Nasdaq has unveiled its comprehensive onboarding process for Bitcoin exchanges looking to use its proprietary surveillance tools as part of efforts to combat wash trading and other forms of market manipulation. The stock exchange operator says that it has already on-boarded seven platforms.
Rigorous Vetting Needed for Bitcoin Exchanges
Nasdaq has a team of 20 people conducting due-diligence checks on Bitcoin exchanges that want to start using the company’s trading surveillance technology, reports Forbes.
This team tries to examine if each applicant has the technical capacity to employ the tools as well as a commitment to best practices.
The process covers the examination of three main areas; business model, KYC/AML protocols, and exchange governance/controls, explains, Tony Sio, Exchange and Regulator Surveillance chief.
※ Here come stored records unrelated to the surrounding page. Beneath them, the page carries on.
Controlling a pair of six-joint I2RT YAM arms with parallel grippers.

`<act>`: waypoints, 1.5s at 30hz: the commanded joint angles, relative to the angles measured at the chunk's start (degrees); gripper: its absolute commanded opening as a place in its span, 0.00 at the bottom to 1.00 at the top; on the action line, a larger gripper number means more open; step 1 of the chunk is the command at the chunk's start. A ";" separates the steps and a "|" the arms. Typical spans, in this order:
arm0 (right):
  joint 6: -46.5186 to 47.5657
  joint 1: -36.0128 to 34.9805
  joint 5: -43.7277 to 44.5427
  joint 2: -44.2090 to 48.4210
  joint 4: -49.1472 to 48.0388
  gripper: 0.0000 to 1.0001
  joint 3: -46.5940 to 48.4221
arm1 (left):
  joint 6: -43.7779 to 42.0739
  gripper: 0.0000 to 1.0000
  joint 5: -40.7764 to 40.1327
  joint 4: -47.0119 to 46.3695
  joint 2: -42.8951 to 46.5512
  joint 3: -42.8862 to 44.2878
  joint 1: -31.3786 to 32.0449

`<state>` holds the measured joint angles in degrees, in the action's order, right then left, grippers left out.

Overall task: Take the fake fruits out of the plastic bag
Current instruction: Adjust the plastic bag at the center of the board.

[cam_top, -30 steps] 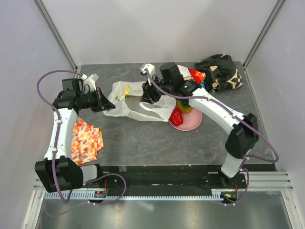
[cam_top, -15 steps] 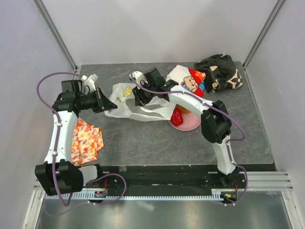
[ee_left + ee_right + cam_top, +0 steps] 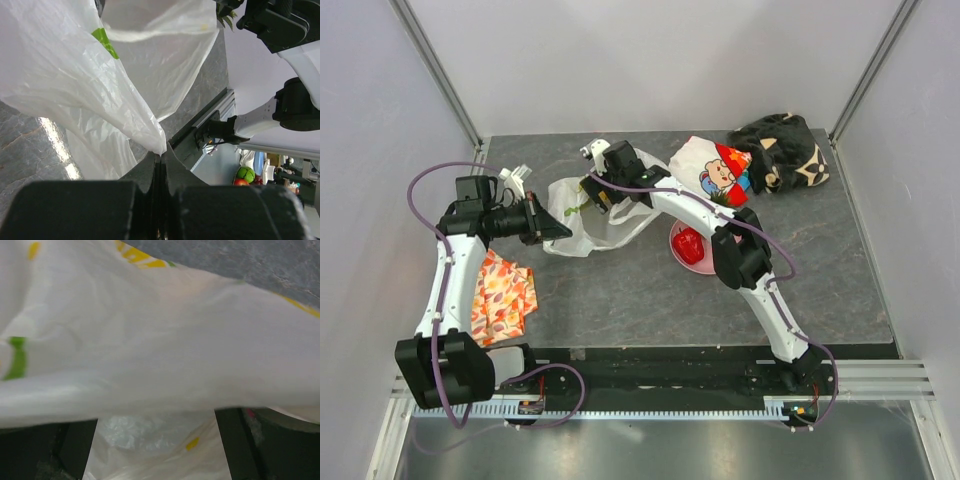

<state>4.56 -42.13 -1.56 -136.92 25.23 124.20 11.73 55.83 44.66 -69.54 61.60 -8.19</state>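
Left gripper (image 3: 160,150) was pinched tight on the plastic bag (image 3: 582,225), which lay at 10 o'clock from the pink plate (image 3: 705,266) holding a red fruit (image 3: 689,243). Right gripper (image 3: 155,440) sat spread wide inside, plastic draped over it, so it might've grabbed bag instead of fruit.

Robot lab cell: white panel walls (image 3: 650,60), aluminium corner posts (image 3: 436,72), arms (image 3: 444,285) bolted to slotted rail (image 3: 660,406)

Grey table (image 3: 620,300), plastic bag (image 3: 572,238), pink plate (image 3: 706,266), orange cloth (image 3: 500,295), bear cloth (image 3: 705,170)
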 commanded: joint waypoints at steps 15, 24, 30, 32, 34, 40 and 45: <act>4.41 1.87 7.21 6.10 6.49 0.79 -4.37 | -8.37 0.02 1.74 11.21 2.03 5.79 -0.17; 5.11 -3.48 2.79 24.41 11.50 0.69 -20.92 | -20.77 0.02 1.99 29.15 6.08 17.75 -0.51; 6.17 -6.65 -1.15 31.72 11.86 0.71 -27.17 | -22.10 0.02 5.86 33.04 9.59 21.46 -0.52; 6.16 -6.65 -5.88 30.06 11.59 0.71 -25.69 | -20.00 0.02 2.81 30.24 9.25 16.48 -0.43; 7.30 -6.74 -9.84 28.56 11.86 0.63 -23.32 | -17.27 0.02 0.25 28.82 8.02 13.38 -0.43; 18.00 -7.44 -26.90 28.02 10.81 0.55 -21.98 | -12.61 0.02 -5.20 22.75 5.30 7.30 -0.43; 21.45 -8.41 -32.62 26.62 12.12 0.42 -19.70 | -9.45 0.01 -8.80 18.37 4.76 9.23 -0.43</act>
<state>20.51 -49.45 -24.95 -109.78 37.41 101.32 -2.63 50.72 68.86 -66.13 68.31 -8.36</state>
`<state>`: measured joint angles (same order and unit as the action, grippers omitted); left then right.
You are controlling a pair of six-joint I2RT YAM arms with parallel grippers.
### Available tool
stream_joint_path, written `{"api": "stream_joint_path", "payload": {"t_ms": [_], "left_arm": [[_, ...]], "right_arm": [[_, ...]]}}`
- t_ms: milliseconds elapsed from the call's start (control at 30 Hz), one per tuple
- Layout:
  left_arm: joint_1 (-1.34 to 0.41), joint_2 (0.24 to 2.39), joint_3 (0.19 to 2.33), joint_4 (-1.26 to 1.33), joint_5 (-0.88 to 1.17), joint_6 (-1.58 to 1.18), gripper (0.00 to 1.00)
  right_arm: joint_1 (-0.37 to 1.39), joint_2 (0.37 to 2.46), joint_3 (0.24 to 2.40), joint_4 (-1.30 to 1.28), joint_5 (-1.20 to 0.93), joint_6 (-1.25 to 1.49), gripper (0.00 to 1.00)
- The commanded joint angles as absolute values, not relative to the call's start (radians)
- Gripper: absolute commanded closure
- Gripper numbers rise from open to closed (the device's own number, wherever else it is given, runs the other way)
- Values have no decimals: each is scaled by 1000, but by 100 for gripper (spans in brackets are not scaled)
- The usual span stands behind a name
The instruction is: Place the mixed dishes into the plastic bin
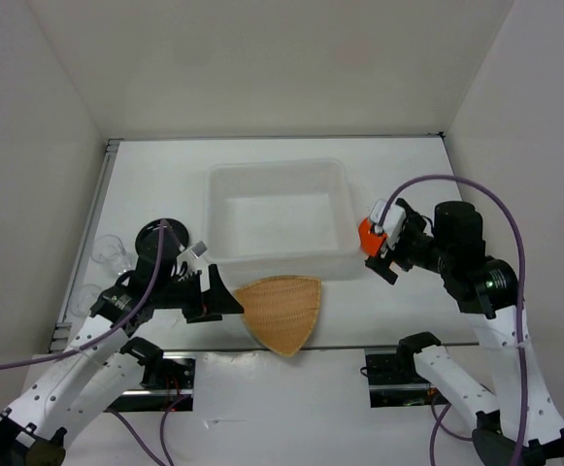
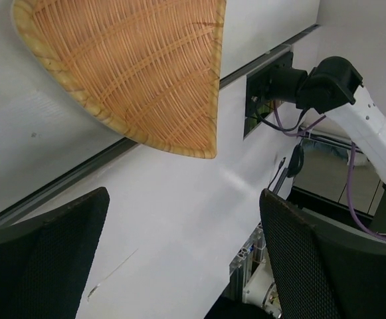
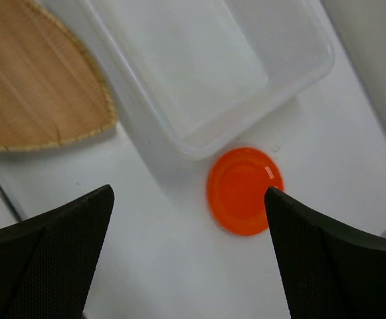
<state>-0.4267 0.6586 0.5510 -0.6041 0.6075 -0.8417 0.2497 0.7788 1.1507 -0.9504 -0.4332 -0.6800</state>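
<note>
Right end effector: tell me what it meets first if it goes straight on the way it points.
Probably the orange plate, lying flat on the table beside the bin; depth is unclear.

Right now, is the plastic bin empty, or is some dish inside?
Empty: the plastic bin shows a bare floor; the woven dish and orange plate lie outside it.
</note>
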Motion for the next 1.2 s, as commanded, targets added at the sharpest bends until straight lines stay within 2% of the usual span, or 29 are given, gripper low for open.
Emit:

He adds:
Historically, we don’t do such a large vetting process for our clients because they are much more well-known. But as we started working with less well-known names, startups, then we realized we needed to do this check process.
Combating Bitcoin Wash Trading
SBI Virtual Currency and Gemini, along with five other unnamed platforms have already scaled through the vetting process.
Back in July 2018, Bitcoinist reported that Nasdaq was already working SBI, Gemini and three other unnamed exchanges, meaning the stock exchange giant has added two new client platforms.
In November 2018, the company declared that it could lead the fight to combat market manipulation through the use of its trading surveillance technology.
Market manipulation is indeed a concern and is often cited as one of the biggest reasons the Bitcoin ETF has not yet been approved. A 2018 report by the Blockchain Transparency Institute (BTI) alleged that more than 70 percent of the top 100 exchanges listed on CoinMarketCap were engaging in wash trading.